WORK ORDER
Search each line of the data for the word "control"; copy every line where it is found.

[Items listed in a dataset]
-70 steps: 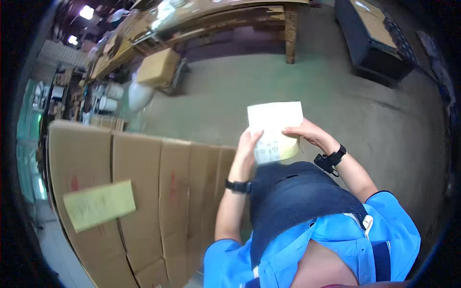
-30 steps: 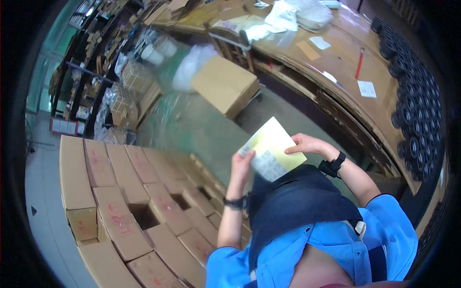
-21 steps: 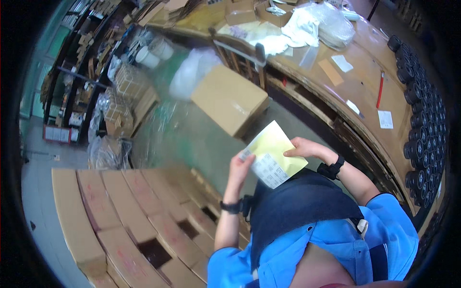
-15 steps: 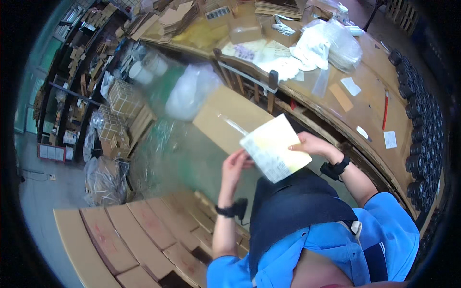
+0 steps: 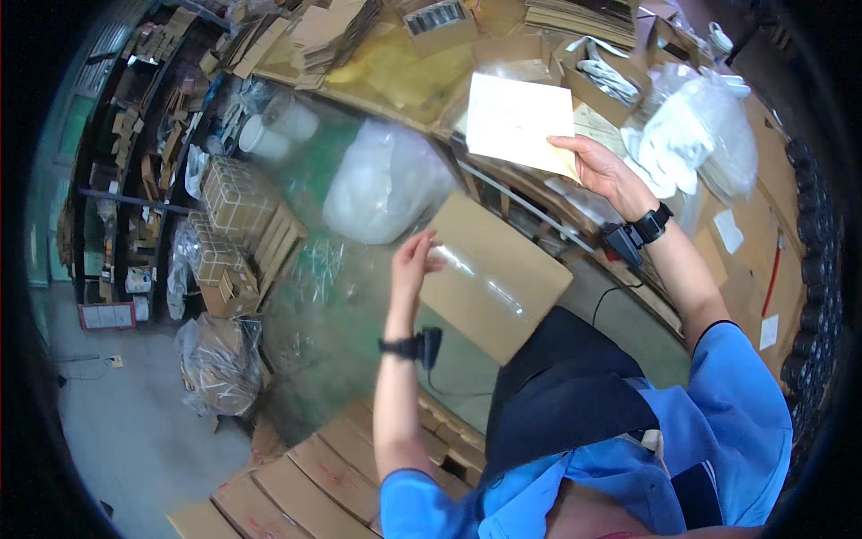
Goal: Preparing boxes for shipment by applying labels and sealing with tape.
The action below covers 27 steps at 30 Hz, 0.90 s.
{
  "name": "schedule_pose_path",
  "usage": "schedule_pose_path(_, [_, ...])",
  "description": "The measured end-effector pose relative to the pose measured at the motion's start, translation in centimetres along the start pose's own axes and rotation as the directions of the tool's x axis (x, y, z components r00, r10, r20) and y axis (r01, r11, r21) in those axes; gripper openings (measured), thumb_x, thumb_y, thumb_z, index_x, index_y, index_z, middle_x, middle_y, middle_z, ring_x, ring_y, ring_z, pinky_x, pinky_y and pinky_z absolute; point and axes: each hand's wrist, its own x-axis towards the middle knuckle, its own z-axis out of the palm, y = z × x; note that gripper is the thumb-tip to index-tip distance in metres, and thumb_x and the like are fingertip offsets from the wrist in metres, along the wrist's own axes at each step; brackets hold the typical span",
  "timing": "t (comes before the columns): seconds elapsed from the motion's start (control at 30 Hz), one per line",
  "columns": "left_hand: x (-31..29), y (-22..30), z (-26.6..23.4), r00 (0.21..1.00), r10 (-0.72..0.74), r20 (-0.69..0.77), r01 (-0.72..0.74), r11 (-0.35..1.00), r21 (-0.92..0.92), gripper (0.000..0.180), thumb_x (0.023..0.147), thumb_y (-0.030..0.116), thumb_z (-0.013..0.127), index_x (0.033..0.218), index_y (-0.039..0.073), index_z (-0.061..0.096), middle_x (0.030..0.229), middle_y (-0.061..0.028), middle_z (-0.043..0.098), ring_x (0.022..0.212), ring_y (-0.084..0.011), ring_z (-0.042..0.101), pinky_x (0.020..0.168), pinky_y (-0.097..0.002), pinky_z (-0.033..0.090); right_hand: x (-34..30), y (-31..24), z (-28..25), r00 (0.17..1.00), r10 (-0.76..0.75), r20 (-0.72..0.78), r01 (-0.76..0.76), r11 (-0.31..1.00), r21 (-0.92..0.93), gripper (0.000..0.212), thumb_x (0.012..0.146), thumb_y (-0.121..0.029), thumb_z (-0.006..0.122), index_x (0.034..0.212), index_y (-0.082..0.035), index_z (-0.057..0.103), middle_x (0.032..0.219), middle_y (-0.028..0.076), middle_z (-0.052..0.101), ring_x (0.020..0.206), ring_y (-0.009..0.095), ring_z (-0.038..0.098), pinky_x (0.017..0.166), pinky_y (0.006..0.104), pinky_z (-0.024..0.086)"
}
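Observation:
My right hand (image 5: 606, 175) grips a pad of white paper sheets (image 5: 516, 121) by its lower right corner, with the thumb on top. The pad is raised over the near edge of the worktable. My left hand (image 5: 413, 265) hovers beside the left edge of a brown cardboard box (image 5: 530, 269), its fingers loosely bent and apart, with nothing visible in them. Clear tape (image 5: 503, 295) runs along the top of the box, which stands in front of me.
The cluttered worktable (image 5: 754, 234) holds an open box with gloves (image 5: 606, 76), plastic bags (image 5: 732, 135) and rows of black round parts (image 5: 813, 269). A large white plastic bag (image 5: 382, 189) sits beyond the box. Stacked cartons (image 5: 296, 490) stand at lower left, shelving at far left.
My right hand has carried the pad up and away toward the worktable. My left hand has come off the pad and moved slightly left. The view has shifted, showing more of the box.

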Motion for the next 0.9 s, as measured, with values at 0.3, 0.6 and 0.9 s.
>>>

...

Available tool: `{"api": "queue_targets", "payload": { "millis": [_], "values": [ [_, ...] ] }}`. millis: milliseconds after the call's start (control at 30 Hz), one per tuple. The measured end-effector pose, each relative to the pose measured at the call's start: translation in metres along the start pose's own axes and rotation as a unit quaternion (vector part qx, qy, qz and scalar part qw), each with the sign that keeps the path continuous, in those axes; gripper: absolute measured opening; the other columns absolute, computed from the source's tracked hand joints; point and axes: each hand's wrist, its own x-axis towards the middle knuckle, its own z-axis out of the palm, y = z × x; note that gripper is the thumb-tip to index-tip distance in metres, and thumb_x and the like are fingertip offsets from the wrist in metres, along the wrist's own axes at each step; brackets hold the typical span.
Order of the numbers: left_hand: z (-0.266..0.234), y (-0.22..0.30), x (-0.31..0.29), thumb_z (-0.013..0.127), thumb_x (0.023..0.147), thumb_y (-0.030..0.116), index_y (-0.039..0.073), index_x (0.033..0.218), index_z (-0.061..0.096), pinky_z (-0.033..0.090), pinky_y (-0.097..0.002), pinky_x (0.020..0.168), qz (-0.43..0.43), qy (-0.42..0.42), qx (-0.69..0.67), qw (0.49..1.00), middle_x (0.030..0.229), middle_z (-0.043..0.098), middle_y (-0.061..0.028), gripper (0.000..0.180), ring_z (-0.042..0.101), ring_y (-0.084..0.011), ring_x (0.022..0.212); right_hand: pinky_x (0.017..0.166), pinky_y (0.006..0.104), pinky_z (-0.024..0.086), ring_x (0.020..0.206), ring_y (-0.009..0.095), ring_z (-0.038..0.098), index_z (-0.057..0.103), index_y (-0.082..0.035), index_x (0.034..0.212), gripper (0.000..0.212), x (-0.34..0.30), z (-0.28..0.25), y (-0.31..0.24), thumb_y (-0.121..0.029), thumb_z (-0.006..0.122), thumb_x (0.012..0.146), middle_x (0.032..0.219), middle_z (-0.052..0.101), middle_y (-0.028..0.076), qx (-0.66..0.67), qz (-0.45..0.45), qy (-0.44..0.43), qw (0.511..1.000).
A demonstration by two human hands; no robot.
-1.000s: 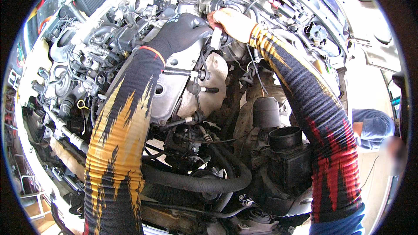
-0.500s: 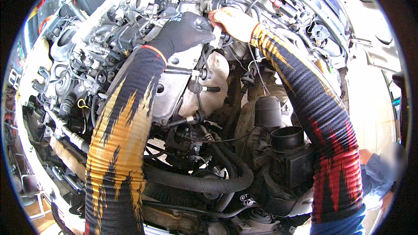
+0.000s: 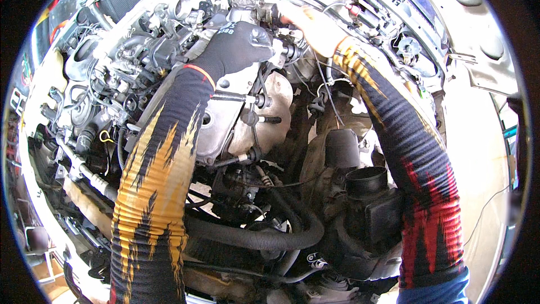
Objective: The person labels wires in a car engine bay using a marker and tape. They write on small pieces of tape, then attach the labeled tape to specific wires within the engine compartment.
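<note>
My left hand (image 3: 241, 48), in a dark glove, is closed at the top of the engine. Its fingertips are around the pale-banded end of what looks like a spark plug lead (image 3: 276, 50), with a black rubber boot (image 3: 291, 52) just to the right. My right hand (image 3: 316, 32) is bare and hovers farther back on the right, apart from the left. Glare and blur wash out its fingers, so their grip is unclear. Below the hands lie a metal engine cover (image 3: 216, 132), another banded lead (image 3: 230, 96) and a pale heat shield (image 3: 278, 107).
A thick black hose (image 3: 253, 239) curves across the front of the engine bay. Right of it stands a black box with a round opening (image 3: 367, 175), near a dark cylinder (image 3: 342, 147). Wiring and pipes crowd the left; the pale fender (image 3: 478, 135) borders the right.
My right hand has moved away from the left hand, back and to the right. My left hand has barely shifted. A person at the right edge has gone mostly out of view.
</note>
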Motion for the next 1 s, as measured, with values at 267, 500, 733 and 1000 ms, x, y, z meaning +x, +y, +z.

YOUR RESPONSE
  "timing": "t (comes before the columns): seconds elapsed from the motion's start (control at 30 Hz), one per line",
Available tool: `{"api": "queue_targets", "payload": { "millis": [_], "values": [ [_, ...] ] }}`. millis: milliseconds after the call's start (control at 30 Hz), one per tuple. The measured end-effector pose, each relative to the pose measured at the call's start: translation in metres along the start pose's own axes and rotation as a unit quaternion (vector part qx, qy, qz and scalar part qw), each with the sign that keeps the path continuous, in those axes; gripper: absolute measured opening; the other columns absolute, computed from the source's tracked hand joints; point and axes: each hand's wrist, its own x-axis towards the middle knuckle, its own z-axis out of the palm, y = z × x; note that gripper is the thumb-tip to index-tip distance in metres, and thumb_x and the like are fingertip offsets from the wrist in metres, along the wrist's own axes at each step; brackets hold the typical span.

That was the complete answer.